### Brief
Please transcribe the data exactly as shown, skipping the images.

### Given material
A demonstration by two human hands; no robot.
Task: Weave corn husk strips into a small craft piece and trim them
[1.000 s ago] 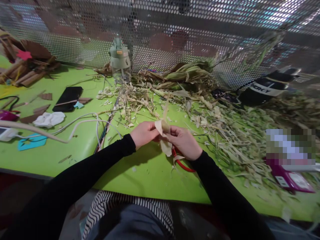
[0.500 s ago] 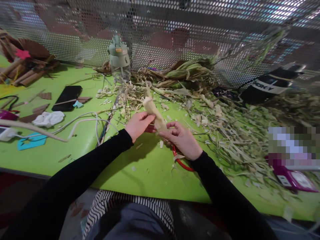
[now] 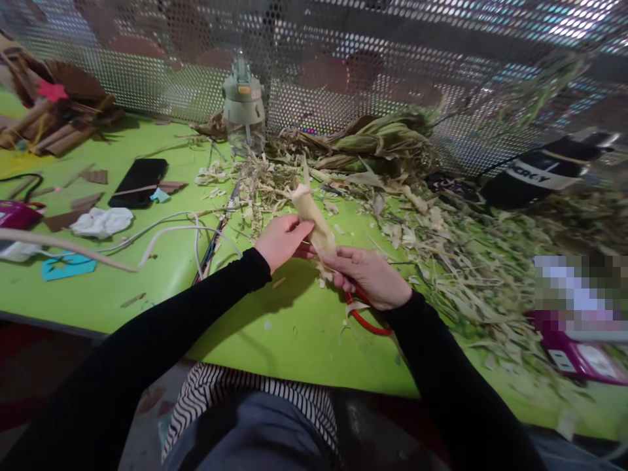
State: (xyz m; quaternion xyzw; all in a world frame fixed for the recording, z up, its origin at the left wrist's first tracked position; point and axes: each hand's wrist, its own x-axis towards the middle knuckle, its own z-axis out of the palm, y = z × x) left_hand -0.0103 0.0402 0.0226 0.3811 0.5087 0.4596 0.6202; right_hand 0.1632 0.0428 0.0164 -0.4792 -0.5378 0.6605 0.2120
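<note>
A pale, rolled piece of corn husk (image 3: 313,212) is held between my two hands, tilted with its pointed tip toward the back of the table. My left hand (image 3: 283,241) grips its middle from the left, thumb on top. Its lower end is pinched by my right hand (image 3: 369,273), with the thumb lying along the edge. Below my right palm a red handle (image 3: 370,325), like that of scissors, lies on the green table (image 3: 255,327); its other end is hidden by the hand. Small husk scraps lie under the roll.
Shredded husk (image 3: 441,261) covers the right side, with a leafy husk bundle (image 3: 377,140) behind. A clear bottle (image 3: 244,111) and a dark bottle (image 3: 544,167) stand at the back. A phone (image 3: 140,183), white cable (image 3: 161,239) and purple glue gun (image 3: 579,350) lie around.
My right fingers have curled further under the husk's lower end, and the hand lies flatter. The left hand keeps its grip. The whole view has shifted slightly.
</note>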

### Answer to this exercise
A demonstration by two human hands; no robot.
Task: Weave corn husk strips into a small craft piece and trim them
[1.000 s ago] 
[0.500 s ago] 
[now] 
State: (xyz m; quaternion xyzw; all in a world frame fixed for the recording, z up, its origin at the left wrist's first tracked position; point and axes: each hand's wrist, its own x-axis towards the middle knuckle, its own z-axis out of the palm, y = z × x) left_hand -0.0103 0.0402 0.0226 0.3811 0.5087 0.4596 0.6202; right_hand 0.1632 0.0428 0.0164 -0.4792 -0.5378 0.6605 0.2120
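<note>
A pale, rolled piece of corn husk (image 3: 313,212) is held between my two hands, tilted with its pointed tip toward the back of the table. My left hand (image 3: 283,241) grips its middle from the left, thumb on top. Its lower end is pinched by my right hand (image 3: 369,273), with the thumb lying along the edge. Below my right palm a red handle (image 3: 370,325), like that of scissors, lies on the green table (image 3: 255,327); its other end is hidden by the hand. Small husk scraps lie under the roll.
Shredded husk (image 3: 441,261) covers the right side, with a leafy husk bundle (image 3: 377,140) behind. A clear bottle (image 3: 244,111) and a dark bottle (image 3: 544,167) stand at the back. A phone (image 3: 140,183), white cable (image 3: 161,239) and purple glue gun (image 3: 579,350) lie around.
My right fingers have curled further under the husk's lower end, and the hand lies flatter. The left hand keeps its grip. The whole view has shifted slightly.
</note>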

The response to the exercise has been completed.